Dark-Sky-App-Featured.jpg
Our goal has always been to provide the world with the best weather information possible, to help as many people as we can stay dry and safe, and to do so in a way that respects your privacy.

There is no better place to accomplish these goals than at Apple. We're thrilled to have the opportunity to reach far more people, with far more impact, than we ever could alone.
There will be no changes to the Dark Sky for iOS app, and it will continue to be available for purchase in the App Store. Apple does not appear to be making the app free at this time, and it continues to be priced at $3.99.

In the future, Apple could be planning to build Dark Sky into its own weather app, which relies on data from The Weather Channel at this time.

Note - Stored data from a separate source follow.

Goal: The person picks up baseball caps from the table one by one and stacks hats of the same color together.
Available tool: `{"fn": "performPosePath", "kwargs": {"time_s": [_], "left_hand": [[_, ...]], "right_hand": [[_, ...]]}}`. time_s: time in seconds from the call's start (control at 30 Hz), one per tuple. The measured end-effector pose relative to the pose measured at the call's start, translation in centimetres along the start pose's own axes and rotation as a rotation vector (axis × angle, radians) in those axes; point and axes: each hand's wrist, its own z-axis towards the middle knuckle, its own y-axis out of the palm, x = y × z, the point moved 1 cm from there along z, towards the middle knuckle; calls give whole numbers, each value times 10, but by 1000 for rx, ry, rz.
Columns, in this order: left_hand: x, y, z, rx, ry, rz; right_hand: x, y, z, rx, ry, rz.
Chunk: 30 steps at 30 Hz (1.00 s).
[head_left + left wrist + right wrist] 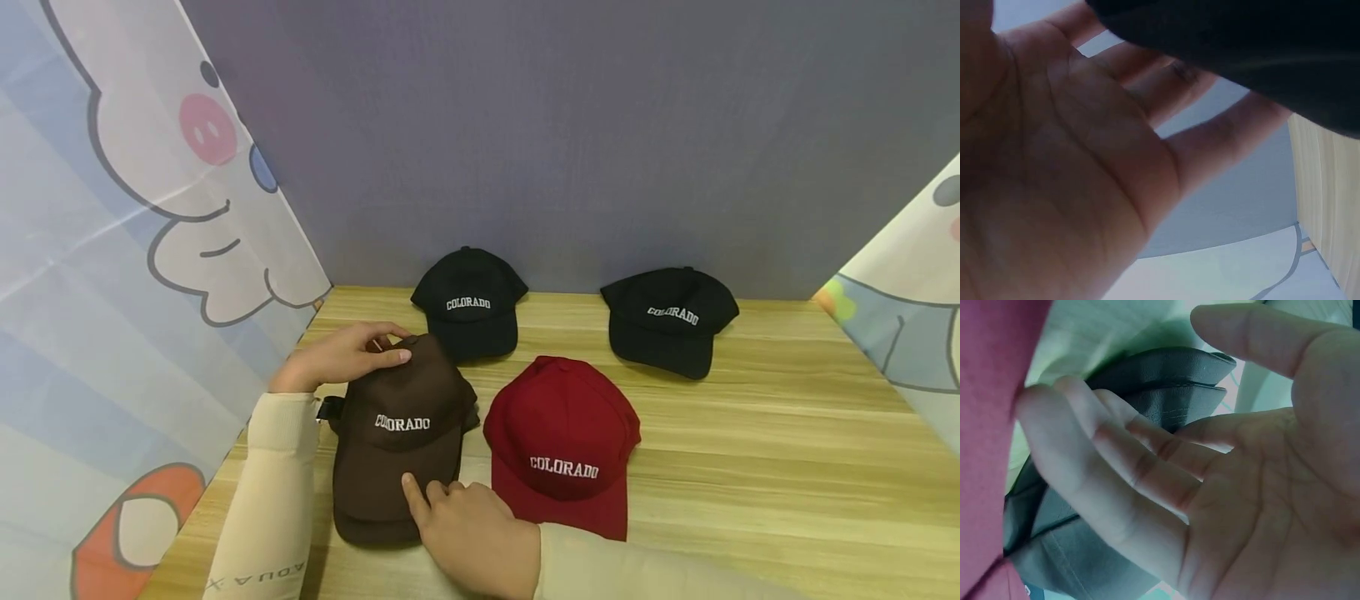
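Observation:
A dark brown cap [408, 392] lettered COLORADO lies at the front left of the table, a second brown brim edge showing under its own. My left hand [345, 356] is at the top of its crown, the thumb resting on the front and the other fingers reaching behind. Those fingers look nearly straight in the left wrist view, their tips hidden by dark fabric [1241, 50]. My right hand [468, 529] is over the brim, with the index finger extended onto it. The right wrist view shows loosely extended fingers [1141, 469] with the thumb apart, beside the doubled brim [1166, 394].
A red cap [566, 417] lies just right of the brown one, close to my right hand. Two black caps [471, 292] [672, 312] stand farther back near the grey wall [570, 150]. Printed cartoon sheets [142, 275] bound the wooden table [765, 467] on both sides.

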Motion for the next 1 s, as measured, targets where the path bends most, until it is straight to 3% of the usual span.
{"fn": "performPosePath", "kwargs": {"time_s": [0.2,0.33,0.47,0.73,1.0], "left_hand": [[1,2,-3,-41,10,-23],[2,2,-4,-64,19,-50],[3,2,-5,-70,-1,-63],[1,1,-3,-70,-64,-73],[0,0,-4,-72,-84,-87]], "right_hand": [[6,-5,8,-83,2,69],[13,-8,10,-153,-2,174],[17,-10,9,-168,2,235],[29,-23,-4,-83,-60,179],[70,-57,-24,95,-82,273]]}}
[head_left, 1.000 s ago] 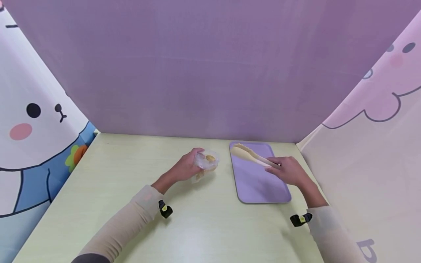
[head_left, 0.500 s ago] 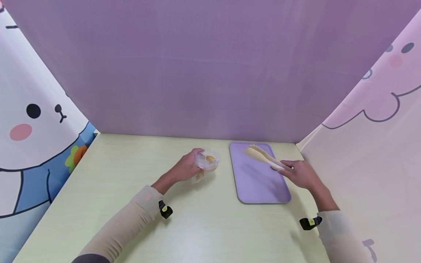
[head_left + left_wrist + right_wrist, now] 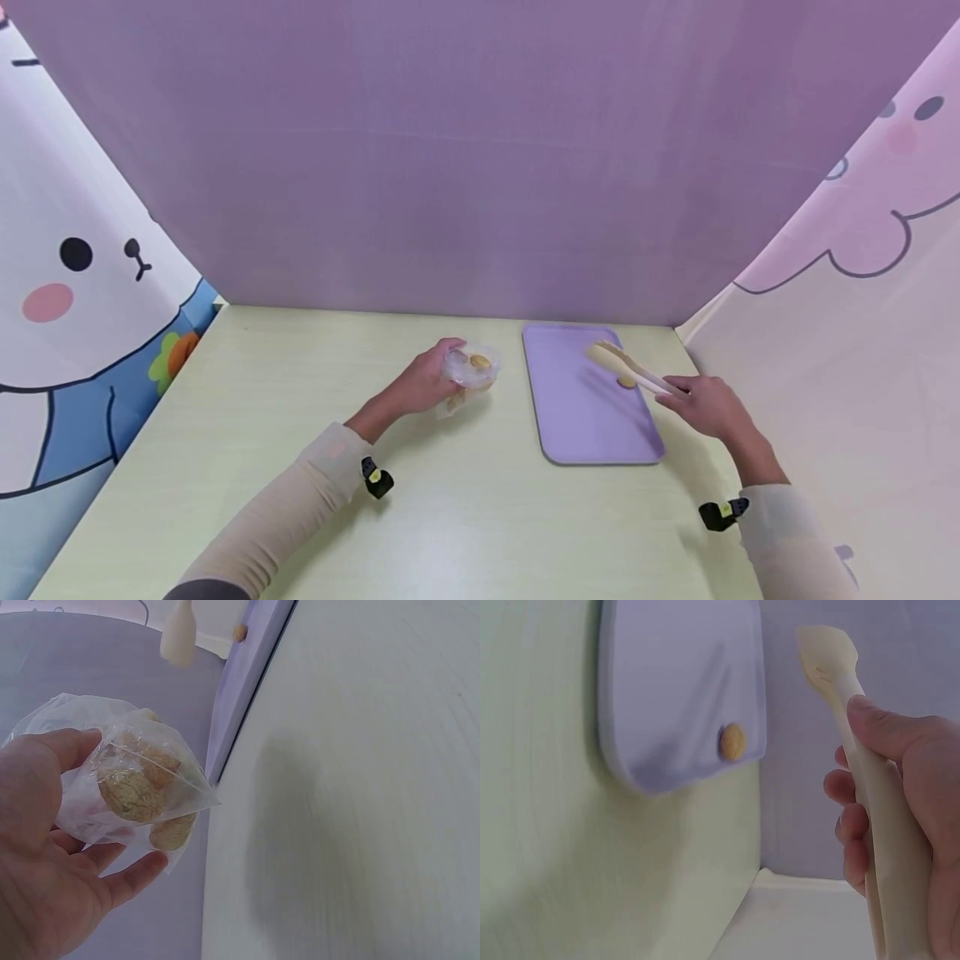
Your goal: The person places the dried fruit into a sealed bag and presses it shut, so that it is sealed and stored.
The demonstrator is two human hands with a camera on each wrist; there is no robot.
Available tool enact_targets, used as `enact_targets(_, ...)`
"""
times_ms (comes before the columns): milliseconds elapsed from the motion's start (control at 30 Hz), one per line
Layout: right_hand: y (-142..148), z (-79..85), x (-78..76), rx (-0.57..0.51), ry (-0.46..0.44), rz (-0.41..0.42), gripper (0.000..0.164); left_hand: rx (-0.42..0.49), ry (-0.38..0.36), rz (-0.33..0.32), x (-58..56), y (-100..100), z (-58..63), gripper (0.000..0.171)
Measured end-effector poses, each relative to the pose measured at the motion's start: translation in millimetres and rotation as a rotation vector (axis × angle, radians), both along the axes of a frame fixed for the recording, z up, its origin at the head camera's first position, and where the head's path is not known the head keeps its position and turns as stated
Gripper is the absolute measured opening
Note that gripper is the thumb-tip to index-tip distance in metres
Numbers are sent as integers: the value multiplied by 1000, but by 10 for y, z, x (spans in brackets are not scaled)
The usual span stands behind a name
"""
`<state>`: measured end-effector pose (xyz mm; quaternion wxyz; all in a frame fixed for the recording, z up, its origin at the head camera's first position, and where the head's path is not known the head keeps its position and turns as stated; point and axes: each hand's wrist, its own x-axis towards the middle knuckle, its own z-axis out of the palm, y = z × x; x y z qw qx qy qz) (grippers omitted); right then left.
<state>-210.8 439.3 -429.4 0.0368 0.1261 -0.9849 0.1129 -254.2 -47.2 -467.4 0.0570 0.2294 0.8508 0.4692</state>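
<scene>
My left hand (image 3: 427,379) grips a clear plastic bag (image 3: 457,367) above the table, its thumb on the near side in the left wrist view. Several wrinkled, tan, walnut-like pieces (image 3: 133,793) show through the film. Over to the right, my right hand (image 3: 705,404) holds cream-coloured tongs (image 3: 622,362) by the handles, above the purple tray (image 3: 585,425). Nothing shows between the tong heads, which lie close together in the right wrist view. One similar round tan piece (image 3: 733,742) lies on the tray near its right edge, just below the tongs in the head view.
The pale table (image 3: 465,525) extends around the tray and under both arms. A purple backdrop (image 3: 465,167) rises behind it, and printed cartoon panels (image 3: 862,350) close off both sides.
My right hand has moved right and slightly toward me with the tongs. The tan piece on the tray, hidden at first, has come into view. My left hand and the bag look unmoved.
</scene>
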Motion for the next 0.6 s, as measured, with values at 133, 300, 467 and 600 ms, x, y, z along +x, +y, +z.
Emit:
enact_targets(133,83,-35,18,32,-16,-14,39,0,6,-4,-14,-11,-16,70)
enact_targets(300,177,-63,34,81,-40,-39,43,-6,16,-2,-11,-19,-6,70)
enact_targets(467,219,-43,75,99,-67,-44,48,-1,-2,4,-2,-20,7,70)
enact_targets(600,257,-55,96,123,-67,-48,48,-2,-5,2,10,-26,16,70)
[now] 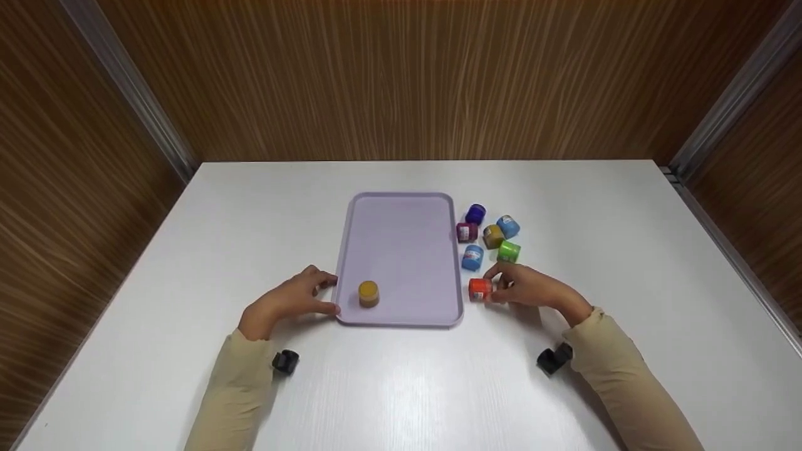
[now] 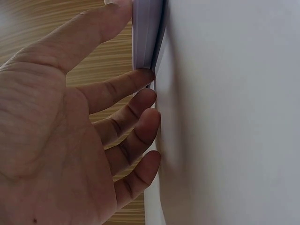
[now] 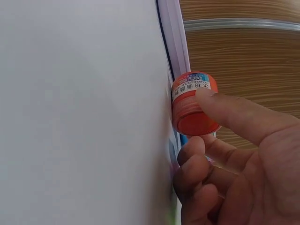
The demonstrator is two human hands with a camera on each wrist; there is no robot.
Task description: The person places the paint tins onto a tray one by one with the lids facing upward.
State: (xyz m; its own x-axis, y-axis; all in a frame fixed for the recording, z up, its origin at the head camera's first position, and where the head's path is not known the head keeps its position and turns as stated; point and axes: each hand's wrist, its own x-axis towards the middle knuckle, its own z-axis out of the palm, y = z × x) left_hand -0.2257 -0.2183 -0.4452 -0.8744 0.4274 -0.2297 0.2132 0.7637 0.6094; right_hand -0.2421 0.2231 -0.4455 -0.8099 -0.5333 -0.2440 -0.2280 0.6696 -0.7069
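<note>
My right hand pinches an orange-red paint jar just right of the tray. In the right wrist view the thumb presses on the label of this jar, which lies on its side. My left hand rests at the left rim of the lilac tray, thumb and index fingertip touching it near the front corner. In the left wrist view the other fingers of the left hand are loosely bent and hold nothing. An ochre-yellow paint jar stands upright inside the tray's front left.
Beyond the right hand, several more jars lie beside the tray: light blue, green, ochre, another blue, dark red and purple. The white table ends at a wood-patterned wall.
</note>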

Dark Sky features include minute-by-minute weather predictions based on precise location, hour-by-hour weather forecasts for the next day and week, detailed weather animations, and advanced notification updates that include down-to-the-minute alerts before rain starts and severe weather alerts. The app also includes a Today Widget, a Time Machine feature so you can see weather in the past or present, and an Apple Watch app.

dark-sky-new-update.jpg

Dark Sky for Android and Wear OS is being discontinued on July 1, 2020. The website's weather forecasts, maps, and embeds will be available until July 1, 2020, and the website itself will remain available in support of API and iOS app customers.

Dark Sky says its API service for existing customers is not changing, but new signups will no longer be accepted. The API will work through the end of 2021, but after that time, developers will need to find another solution. The end of Dark Sky's API will impact other popular weather apps like Carrot, which uses the Dark Sky API.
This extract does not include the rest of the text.